So the requirement here is to have RPMB accesses routed via the TEE kernel driver itself rather than being dependent on user-mode tee-supplicant. That's a valid use-case and there have been efforts in the past to add a RPMB subsystem within the kernel (the most recent one here [1]). Although for this use-case, I don't think we need that entire RPMB subsystem but some kind of forwarding agent within the TEE kernel driver to read/write encrypted RPMB frames to/from MMC/UFS subsystem.
This has been something on my wish list that I wanted to explore earlier but didn't get enough time. So I would be happy to chip in with reviews/suggestions if you have a proposal/RFC to implement this feature.
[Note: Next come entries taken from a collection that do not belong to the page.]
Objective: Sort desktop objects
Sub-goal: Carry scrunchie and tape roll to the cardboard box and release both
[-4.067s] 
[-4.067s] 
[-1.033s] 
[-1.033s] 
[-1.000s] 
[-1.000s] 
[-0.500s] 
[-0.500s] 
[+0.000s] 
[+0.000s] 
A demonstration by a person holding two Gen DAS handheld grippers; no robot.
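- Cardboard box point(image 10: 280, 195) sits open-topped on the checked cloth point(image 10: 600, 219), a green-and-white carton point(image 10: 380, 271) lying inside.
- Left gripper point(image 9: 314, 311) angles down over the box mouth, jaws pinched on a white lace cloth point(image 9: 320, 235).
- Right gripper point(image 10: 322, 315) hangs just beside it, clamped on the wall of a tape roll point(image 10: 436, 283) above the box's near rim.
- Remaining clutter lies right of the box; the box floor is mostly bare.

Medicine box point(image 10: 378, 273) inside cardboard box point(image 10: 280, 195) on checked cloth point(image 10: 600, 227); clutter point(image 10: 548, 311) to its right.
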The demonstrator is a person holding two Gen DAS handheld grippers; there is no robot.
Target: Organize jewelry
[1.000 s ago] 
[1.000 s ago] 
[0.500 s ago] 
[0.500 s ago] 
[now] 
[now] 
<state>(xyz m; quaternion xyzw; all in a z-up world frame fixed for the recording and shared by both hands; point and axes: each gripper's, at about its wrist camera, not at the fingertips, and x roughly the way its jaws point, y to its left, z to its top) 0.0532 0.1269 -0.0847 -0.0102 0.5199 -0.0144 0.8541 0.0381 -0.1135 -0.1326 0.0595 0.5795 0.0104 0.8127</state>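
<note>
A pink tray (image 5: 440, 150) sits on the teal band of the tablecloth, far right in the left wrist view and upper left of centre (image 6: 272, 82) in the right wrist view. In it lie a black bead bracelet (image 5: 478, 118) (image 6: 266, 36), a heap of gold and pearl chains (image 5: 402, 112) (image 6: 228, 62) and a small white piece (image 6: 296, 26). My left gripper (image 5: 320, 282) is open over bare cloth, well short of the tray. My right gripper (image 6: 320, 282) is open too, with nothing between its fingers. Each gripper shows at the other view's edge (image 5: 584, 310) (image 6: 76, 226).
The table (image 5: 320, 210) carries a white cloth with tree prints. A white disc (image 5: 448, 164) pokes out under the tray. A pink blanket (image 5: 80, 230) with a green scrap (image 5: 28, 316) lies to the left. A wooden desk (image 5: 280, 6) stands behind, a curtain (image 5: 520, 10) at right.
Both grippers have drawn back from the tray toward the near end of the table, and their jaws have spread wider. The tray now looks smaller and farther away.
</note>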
[1] https://lore.kernel.org/lkml/20210303135500.24673-1-alex.bennee@linaro.org/
-Sumit
Thank you. Judy.
Cat from /Documentation/ABI/testing/sysfs-bus-optee-devices What: /sys/bus/tee/devices/optee-ta-<uuid>/ Date: May 2020 KernelVersion 5.8 Contact: op-tee@lists.trustedfirmware.orgmailto:op-tee@lists.trustedfirmware.org Description: OP-TEE bus provides reference to registered drivers under this directory. The <uuid> matches Trusted Application (TA) driver and corresponding TA in secure OS. Drivers are free to create needed API under optee-ta-<uuid> directory.
Reference:
fTPM TA: microsoft/MSRSec: Security and Privacy Research at Microsoft (github.com)https://github.com/microsoft/MSRSec IMA enabling: https://sourceforge.net/p/linux-ima/wiki/Home/#enabling-ima-measurement:~:te...
Hi Sumit,
Thanks for the headstart. Is this patch in mainline? I just checked the latest in https://github.com/torvalds/linux or git://git.kernel.org/pub/scm/linux/kernel/git/torvalds/linux.git and it's not there. There's definitely worth to borrow the concept to build a solution but as you've figured out, we do not need a whole rpmb driver to manage the request from optee-os. In our platform, optee-os has been booted by firmware so most of the info has been retrieved through rpmb driver in uboot of firmware. When uboot handover control to linux kernel, the requests from IMA are simply registering share memory and use it to pass information by reading/writing rpmb storage. So what I'm thinking now is a path in supplicant device driver to mmc driver which allow us to fulfill the read/writes before supplicant context is filled in user space. I can see the whole design is rooted with the idea of having tee-supplicant as the servant, don't think it's worth to flip the whole design just to fill the gap before user space is up. We haven't really come up with a design so will keep you posted.
Judy.
-----Original Message----- From: Sumit Garg sumit.garg@linaro.org Sent: Thursday, July 21, 2022 4:01 PM To: Judy Wang wangjudy@microsoft.com Cc: jens.wiklander@linaro.org; op-tee@lists.trustedfirmware.org; Carl Lamb Carl.Lamb@microsoft.com; Tyler Hicks Tyler.Hicks@microsoft.com Subject: [EXTERNAL] Re: Current design of tee-supplicant can't support ftpm requests during kernel space bootup
[You don't often get email from sumit.garg@linaro.org. Learn why this is important at https://aka.ms/LearnAboutSenderIdentification ]
Hi Judy,
On Wed, 20 Jul 2022 at 18:29, Judy Wang via OP-TEE op-tee@lists.trustedfirmware.org wrote:
Hi Jens,
As we are developing platforms to enable RPMB secure storage + fTPM TA, we realize that the current design of optee-os relying on a user space daemon tee-supplicant to serve requests cannot meet requirements of another open source linux kernel, IMA(Integrity Measurement Architecture). This module will try to collect data from TPM devices, which in our case, is fTPM TA. It has to collect data when kernel space is booting up, so we cannot delay these requests further until user space is up. With RPMB as our secure storage, some requests will be sent back to kernel space, but tee-supplicant context is not yet initialized, which results in IMA detection of TPM devices failed. Therefore, failed on the measurements we need. I am wondering if we have related discussion on how modify the design to serve optee-os requests during kernel bootup. I can't find related topics in LKML archive.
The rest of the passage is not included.